**STORED DATA**
"""
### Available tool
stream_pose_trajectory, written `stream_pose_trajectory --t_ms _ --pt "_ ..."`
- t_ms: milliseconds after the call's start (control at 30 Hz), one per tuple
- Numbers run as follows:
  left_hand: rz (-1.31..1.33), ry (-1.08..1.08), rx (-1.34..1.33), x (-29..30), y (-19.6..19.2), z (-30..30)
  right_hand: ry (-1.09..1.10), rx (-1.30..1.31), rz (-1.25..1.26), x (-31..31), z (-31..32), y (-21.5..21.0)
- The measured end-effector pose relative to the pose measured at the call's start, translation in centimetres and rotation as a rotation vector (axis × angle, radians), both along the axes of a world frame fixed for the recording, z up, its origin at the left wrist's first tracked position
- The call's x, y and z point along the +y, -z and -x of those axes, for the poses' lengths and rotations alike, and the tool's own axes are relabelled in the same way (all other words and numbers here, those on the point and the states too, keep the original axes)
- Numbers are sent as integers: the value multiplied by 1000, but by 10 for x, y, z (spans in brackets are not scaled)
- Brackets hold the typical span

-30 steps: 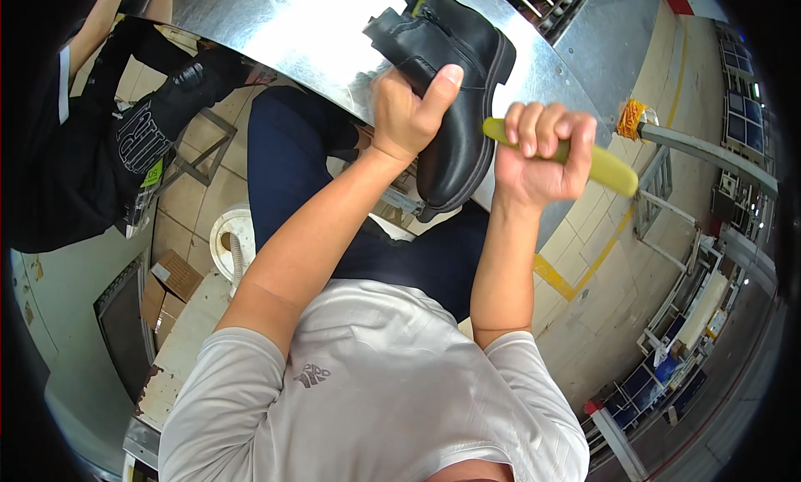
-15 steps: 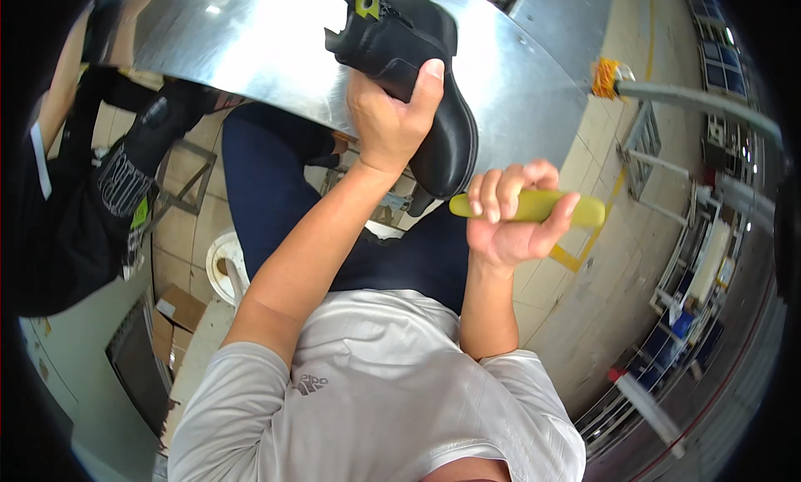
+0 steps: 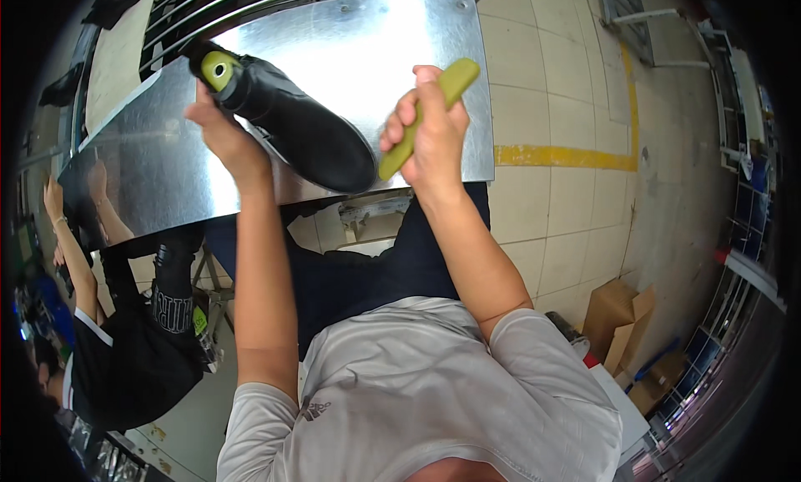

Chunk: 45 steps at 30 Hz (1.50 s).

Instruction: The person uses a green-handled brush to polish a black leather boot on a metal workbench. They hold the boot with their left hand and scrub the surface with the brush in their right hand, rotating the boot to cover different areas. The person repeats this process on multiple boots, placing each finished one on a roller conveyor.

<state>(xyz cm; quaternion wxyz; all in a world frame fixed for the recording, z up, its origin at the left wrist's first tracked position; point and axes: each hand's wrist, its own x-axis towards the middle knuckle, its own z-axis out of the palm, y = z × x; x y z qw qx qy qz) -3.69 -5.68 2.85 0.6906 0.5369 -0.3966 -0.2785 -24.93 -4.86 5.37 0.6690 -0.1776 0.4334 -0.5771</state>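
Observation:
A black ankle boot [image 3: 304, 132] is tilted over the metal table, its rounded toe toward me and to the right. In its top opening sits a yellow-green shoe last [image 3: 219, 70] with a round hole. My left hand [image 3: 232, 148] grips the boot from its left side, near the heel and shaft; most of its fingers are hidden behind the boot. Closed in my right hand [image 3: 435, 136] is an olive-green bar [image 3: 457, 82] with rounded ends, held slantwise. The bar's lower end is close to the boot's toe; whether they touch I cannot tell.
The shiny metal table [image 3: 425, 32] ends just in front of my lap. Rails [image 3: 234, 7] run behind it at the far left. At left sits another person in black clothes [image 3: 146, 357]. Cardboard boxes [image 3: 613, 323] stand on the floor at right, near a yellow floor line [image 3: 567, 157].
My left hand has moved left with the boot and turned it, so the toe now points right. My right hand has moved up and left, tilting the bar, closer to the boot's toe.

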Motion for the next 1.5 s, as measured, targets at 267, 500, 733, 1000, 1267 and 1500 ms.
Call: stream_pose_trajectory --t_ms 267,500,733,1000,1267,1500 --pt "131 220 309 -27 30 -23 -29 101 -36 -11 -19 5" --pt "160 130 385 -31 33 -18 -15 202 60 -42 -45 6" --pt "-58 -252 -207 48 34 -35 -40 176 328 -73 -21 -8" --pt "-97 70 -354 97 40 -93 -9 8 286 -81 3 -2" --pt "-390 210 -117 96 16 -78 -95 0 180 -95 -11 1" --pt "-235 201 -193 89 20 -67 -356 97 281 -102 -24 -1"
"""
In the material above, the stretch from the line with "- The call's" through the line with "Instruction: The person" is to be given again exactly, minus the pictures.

- The call's x, y and z point along the +y, -z and -x of those axes, for the poses' lengths and rotations alike, and the tool's own axes are relabelled in the same way (all other words and numbers here, those on the point and the states too, keep the original axes)
- Numbers are sent as integers: the value multiplied by 1000, but by 10 for x, y, z (spans in brackets are not scaled)
- Brackets hold the typical span

-30 steps: 
-15 steps: 
+0 steps: 

Chunk: 45 steps at 30 Hz (1.50 s).

Instruction: The person uses a green-handled brush to polish a black leather boot on a metal workbench. They hold the boot with their left hand and scrub the surface with the brush in their right hand, rotating the boot to cover different areas. The person repeats this process on multiple boots, placing each finished one on a roller conveyor.

What this exercise required is now done.